- [What to do] For the listing below, report all lines that hold the word "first".

- [Given information]
********************

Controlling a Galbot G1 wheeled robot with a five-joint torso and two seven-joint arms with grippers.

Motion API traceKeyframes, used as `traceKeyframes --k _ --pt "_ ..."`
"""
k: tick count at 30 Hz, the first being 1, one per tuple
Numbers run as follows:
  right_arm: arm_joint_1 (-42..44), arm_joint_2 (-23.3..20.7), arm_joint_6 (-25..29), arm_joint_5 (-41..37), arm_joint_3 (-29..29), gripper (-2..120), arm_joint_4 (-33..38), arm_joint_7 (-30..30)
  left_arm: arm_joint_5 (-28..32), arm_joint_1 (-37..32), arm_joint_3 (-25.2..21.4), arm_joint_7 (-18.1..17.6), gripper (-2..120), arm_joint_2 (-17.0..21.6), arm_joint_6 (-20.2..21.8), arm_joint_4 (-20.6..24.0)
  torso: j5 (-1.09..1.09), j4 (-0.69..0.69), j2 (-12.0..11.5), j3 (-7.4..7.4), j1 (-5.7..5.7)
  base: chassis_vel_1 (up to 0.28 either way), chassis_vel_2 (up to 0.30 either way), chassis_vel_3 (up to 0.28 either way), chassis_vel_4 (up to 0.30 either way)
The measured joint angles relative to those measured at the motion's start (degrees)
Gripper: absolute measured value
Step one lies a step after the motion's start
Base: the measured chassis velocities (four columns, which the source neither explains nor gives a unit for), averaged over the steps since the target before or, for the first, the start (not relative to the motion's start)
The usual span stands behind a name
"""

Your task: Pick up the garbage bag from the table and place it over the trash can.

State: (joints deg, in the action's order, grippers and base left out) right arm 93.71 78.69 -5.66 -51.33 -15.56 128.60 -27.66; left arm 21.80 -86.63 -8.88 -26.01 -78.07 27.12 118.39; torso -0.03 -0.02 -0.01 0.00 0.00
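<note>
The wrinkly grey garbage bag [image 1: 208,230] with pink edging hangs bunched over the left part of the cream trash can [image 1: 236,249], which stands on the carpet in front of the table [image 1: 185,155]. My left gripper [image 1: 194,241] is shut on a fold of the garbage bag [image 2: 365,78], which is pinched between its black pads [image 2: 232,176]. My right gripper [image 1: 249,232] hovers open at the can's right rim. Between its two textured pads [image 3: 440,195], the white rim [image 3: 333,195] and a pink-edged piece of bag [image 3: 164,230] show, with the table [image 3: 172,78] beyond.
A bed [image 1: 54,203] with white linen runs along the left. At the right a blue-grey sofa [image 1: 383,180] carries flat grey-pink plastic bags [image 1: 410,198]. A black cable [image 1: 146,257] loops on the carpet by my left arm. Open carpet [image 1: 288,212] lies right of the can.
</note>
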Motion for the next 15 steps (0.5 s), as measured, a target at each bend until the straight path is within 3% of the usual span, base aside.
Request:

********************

- [Written answer]
k: tick count at 30 Hz, the first being 1, one per tuple
Base: the measured chassis velocities (four columns, which the source neither explains nor gives a unit for), averaged over the steps since the target before or, for the first, the start (not relative to the motion's start)

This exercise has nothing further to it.